For those who could afford to enjoy modern amenities, errands in Ketchum might include a stop at the First National Bank, a trip to the doctor or dentist and a pickup at the pharmacy, and an evening get-together at The Cornucopia Bakery, Confectionery, Oyster and Chop House on Main Street. Its private dining rooms offered a quieter dining experience with one's family, away from coarse influences of other, less genteel patrons.
Stores' offerings continued to expand, catering to the needs of a growing clientele.
"A fine lot of fall and winter overcoats and suits, etc., received at Schweitzer's yesterday," noted a September 1884 edition of The Ketchum Daily Keystone.
The paper's "Town Tidings" section also reported that "the fruit dealers in town received a fresh supply of fine eating apples from Boise yesterday."
Gatherings at saloons could give rise to political arguments, criticisms of the mail service, discussions about anti-Chinese legislation, women's suffrage or veterans' benefits.
Arguments heated up as empty glasses were refilled with a steady supply of alcohol.

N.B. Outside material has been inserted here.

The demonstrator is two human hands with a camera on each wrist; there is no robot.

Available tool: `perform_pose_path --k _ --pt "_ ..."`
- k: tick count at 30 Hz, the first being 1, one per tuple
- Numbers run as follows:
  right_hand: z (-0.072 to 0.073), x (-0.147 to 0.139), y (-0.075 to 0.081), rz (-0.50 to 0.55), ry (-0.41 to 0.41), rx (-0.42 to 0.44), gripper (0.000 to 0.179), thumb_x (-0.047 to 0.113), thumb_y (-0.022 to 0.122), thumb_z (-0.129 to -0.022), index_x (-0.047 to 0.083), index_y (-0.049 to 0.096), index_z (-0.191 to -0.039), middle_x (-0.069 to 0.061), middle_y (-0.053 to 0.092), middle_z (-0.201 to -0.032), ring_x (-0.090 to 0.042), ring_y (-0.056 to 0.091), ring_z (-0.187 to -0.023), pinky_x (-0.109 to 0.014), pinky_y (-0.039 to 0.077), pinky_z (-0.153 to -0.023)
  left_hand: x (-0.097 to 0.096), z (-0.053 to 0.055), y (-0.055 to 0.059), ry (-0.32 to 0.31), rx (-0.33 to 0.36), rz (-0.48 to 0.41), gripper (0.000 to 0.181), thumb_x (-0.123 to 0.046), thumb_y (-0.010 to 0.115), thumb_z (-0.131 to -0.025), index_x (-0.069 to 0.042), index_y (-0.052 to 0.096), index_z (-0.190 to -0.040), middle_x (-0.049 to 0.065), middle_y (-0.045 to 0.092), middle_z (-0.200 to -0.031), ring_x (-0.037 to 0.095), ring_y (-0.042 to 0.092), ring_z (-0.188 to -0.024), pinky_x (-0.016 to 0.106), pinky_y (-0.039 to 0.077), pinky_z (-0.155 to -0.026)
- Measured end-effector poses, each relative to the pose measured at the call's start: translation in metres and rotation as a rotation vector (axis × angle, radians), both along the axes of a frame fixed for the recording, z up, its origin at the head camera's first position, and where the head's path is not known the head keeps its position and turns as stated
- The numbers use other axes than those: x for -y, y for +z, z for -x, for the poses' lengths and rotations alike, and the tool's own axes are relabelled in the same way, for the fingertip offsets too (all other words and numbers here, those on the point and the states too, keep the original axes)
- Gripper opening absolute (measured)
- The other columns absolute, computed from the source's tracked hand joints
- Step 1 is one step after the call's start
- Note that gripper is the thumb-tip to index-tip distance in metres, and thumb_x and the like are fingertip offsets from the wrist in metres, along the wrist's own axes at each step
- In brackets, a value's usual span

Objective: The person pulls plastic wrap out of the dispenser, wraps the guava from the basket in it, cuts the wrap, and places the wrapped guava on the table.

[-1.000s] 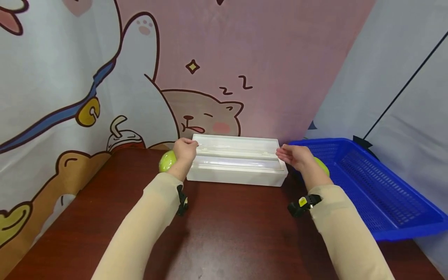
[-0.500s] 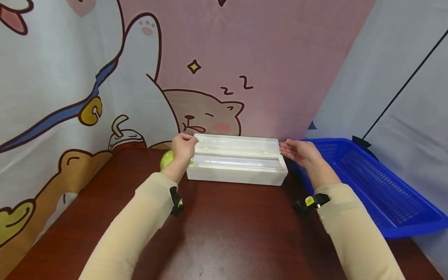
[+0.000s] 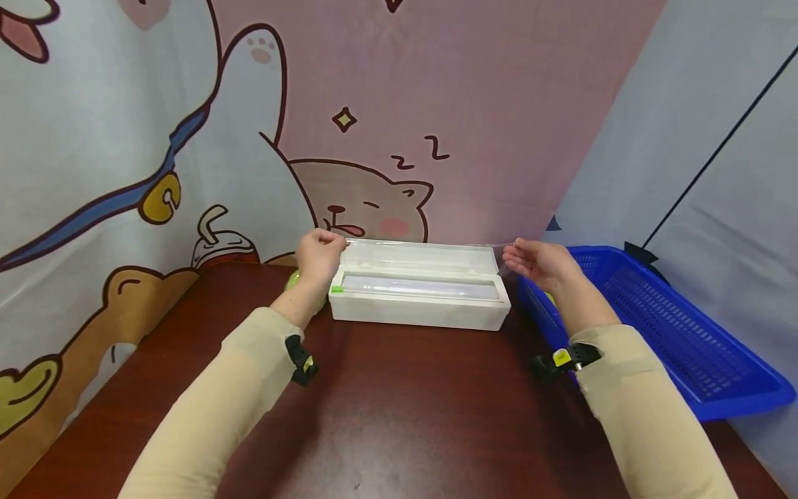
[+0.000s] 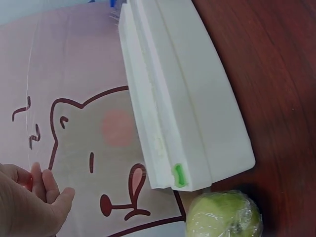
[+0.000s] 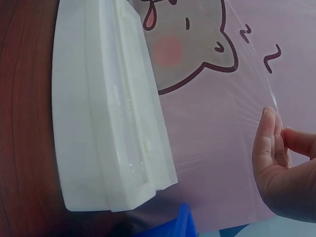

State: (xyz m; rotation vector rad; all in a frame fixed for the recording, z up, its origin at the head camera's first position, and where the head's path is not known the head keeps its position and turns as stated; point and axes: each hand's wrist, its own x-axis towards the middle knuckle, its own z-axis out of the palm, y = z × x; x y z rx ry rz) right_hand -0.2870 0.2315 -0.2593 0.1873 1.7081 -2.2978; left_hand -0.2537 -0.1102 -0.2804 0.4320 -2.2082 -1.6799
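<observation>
A white cling film dispenser (image 3: 418, 313) stands on the table with its lid raised and a roll showing inside. Clear cling film (image 5: 266, 74) is drawn out of it and stretched between both hands, above the lid. At the film's left corner, my left hand (image 3: 316, 260) pinches the edge between thumb and fingers. My right hand (image 3: 544, 265) pinches the opposite corner, thumb against the fingertips. On the dispenser's left end sits a small green slider (image 4: 179, 175). A green apple (image 4: 222, 217) wrapped in film lies beside that end, mostly behind the left wrist in the head view.
To the right, a blue plastic basket (image 3: 763, 398) stands close to the dispenser and the right forearm. A printed cloth (image 3: 499, 125) with cartoon animals hangs right behind the dispenser. The brown table (image 3: 399, 416) spreads in front.
Both hands have moved up and outward, drawing the film's edge higher, now about level with the top of the lid. The green slider has come into view as the left hand moved aside.
</observation>
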Motion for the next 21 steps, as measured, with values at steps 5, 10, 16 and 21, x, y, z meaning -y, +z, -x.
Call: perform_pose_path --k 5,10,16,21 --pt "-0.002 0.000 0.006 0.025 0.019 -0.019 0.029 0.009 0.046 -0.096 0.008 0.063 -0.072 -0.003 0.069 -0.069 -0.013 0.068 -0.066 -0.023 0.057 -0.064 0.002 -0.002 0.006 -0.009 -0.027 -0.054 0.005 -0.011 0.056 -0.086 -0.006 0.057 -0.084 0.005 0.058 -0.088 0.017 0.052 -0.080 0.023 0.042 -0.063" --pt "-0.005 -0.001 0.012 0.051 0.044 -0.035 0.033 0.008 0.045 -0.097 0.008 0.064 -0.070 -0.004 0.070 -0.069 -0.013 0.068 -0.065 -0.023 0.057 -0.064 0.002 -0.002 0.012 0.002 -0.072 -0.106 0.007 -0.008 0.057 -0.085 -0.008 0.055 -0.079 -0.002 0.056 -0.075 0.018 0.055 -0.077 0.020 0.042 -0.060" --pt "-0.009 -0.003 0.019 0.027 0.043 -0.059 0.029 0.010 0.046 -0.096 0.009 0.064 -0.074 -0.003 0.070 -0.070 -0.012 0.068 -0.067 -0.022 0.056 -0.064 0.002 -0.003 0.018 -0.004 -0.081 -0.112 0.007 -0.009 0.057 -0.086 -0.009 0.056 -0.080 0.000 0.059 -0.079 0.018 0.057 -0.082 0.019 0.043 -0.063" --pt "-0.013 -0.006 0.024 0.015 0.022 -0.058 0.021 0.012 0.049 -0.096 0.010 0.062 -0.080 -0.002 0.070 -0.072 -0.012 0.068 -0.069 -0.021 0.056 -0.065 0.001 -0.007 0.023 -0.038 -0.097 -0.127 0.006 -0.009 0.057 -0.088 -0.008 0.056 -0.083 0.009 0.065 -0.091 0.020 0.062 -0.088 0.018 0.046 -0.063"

"I keep constantly on hand the celebrated Salt Lake City keg beer in quarter barrels, at 75 cents per gallon," boasted bar owner E. Bartsch in a September 1884 issue of The Ketchum Daily Keystone.
Although a small town by many measures, Ketchum still provided more entertainment than more primitive mining camps.
"H. Lefevre, Jr., is down from Vienna and reports times there dull," read the Sept. 3, 1884, edition of The Ketchum Daily Keystone.
The valley saw a major storm in January 1888, which blew in enough snow to close schools in Hailey and Bellevue. Not in Ketchum, though. "The Ketchum school jogged merrily on without the least discomfiture," claimed the Daily Keystone.
Residents likely did feel discomfiture, however, as temperatures plummeted to 40 degrees below zero. Several ladies reported to the Daily Keystone that their "fine collection" of house plants died because indoor temperatures dropped to below freezing.
Log cabins and board dwellings that most people lived in offered little protection from winter's assault.
"If we were to live under the conditions they lived under, most of us would buckle," Hofferber said. "I think that they were just strong, very strong people."
To guard against the cold and isolation, people turned to each other. Winter days could be enlivened by sleigh rides to Guyer Hot Springs, snowball fights or songs around a piano.
Dances, lectures, picnics, fundraisers and holiday gatherings provided the seeds for development of a little town that was quickly becoming a community.